Что это такое? Сошлюсь на пример послереволюционной — «первой» — русской эмиграции. Антисемитские настроения и воззрения были распространены довольно широко. В сознании многих евреи прочно связывались с большевистской революцией, испортившей им жизнь. Бесспорно, интерполяция эта неверна — начать хотя бы с того, что евреи жили и в эмиграции. Но такие настроения были. Конечно, заражены этим были отнюдь не все, но речь сейчас не об этом. Какие отношения были у евреев с остальной эмиграцией — точно не знаю, но думаю, что всякие.
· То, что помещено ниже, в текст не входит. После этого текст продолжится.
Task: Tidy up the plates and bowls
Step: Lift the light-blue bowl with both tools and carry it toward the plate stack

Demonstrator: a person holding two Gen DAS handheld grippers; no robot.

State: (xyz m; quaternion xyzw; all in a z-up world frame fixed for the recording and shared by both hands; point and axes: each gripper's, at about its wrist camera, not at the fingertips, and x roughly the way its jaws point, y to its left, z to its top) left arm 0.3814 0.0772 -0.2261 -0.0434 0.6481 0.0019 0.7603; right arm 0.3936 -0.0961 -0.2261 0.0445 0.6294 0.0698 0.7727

Как всегда между людьми. Следовательно, плохие тоже. Но вот пришли немцы… Как известно, во всех оккупированных странах они стремились уничтожить всех евреев. Но многие евреи прятались. Уж, кажется, тут эмигрантам и карты в руки — помогать немцам в окончательном решении этого проклятого вопроса. Но мало кто воспользовался такой возможностью. Я лично просто не знаю случая, чтобы кто-то донес на такого еврея. Это не значит, что таких случаев не было (в семье не без урода), но они были очень редки. Одно дело — общее отношение (его мало кто изменил), другое — донос на и без того затравленного человека, обрекающий того на уничтожение.
Психологически отражает это положение рассказ одной старой эмигрантки, теоретически настроенной вполне антисемитски. Ее покойный муж, белый офицер, кажется, первопоходник, был настроен так же. Жили они до войны и во время оккупации в Праге. И вот однажды при немцах они встретили на пражской улице знакомого еврея. Но не просто еврея, а человека, видимо, явно, по их мнению, непорядочного и к тому же сделавшего им какую-то гнусную пакость. Тот, увидев их, затрясся.
— Ну вот, Андрей Викентьевич, — обратился он к ее мужу, — теперь вы можете сделать со мной все, что хотите.
— Нет, только не теперь, — ответил офицер и джентльмен.
Для того, о чем я хочу сказать, абсолютно неважно, был ли этот еврей действительно подлецом, сделавшим им гадость (что не исключено), или они считали его таким несправедливо. Должен сказать, что антисемитизм этой женщины, как, видимо, и ее мужа, носил общий характер и не сказывался на отношении к конкретным людям — плохо, а тем более так плохо, она характеризовала отнюдь не всех евреев, которых встречала, а довольно редко. Но дело не в этом. А в том, что об этом человеке они совершенно искренне думали плохо и считали его достойным тюрьмы или виселицы. Не говоря уже о том, что вообще считали евреев виновниками если не всех, то большинства бед России и их лично. Повторяю, я не знаю, правильно ли они относились к этому человеку, и знаю, что их общее отношение к евреям было неправильным. Но они-то были уверены в своей правоте. И тем не менее все равно им и в голову не могло прийти сводить счеты таким образом — принять участие в государственной охоте на человека, преследуемого не за то, что он сотворил, а в общем порядке. Понимали, что такая победа даже над подлецом не может быть торжеством справедливости… Руководствовались они не взглядами, а своей нравственной воспитанностью, порядочностью.
Юля этого тогда не понимала. А понял ли бы это тогда я сам, если бы оказался на этом собрании? Ведь, как, надеюсь, помнит читатель, я и сам в своем чумаковском одиночестве при преподанном мне опыте, да еще при еврейском происхождении, — и то поначалу пытался найти объяснение и оправдание этому шабашу. А как бы я вел себя, окажись сам на этом собрании, в самом центре этой смрадной бури, где тебя поносят непонятно за что и велят в этом каяться — от имени того, что ты и сам признаешь священным? Тут для того, чтобы вести себя правильно, реагировать на ситуацию мгновенно, точно (закачался — пропал: вымажут в дерьме) и достойно, надо не только преодолеть страх (что тоже — ох не просто!), надо с детства ориентироваться на защиту не только взглядов, а прежде всего личного достоинства, а я был тогда по рукам и ногам опутан сетями диалектики! Как хорошо, что меня посадили до этого!
Нет, я и теперь убежден, что то же человеческое достоинство в некоторых обстоятельствах (а отнюдь не всегда, как я думал раньше) требует общее поставить выше личного. На алтарь общего дела иногда кладут и жизнь. Но я уже давно понял, что это не может касаться «обыкновенной» личной совести и личной нравственности в отношениях к людям и с людьми — короче, личного достоинства. Это должно всегда при любом твоем взлете и экстазе оставаться при тебе самом. За это ты отвечаешь прежде всего и главным образом. Это я понял уже давно, но много позже описываемого времени. Тогда мы, и не в последнюю очередь сама Юля, руководствовались этим только инстинктивно. Поэтому и бывали сбои. Это ее выступление и было таким сбоем.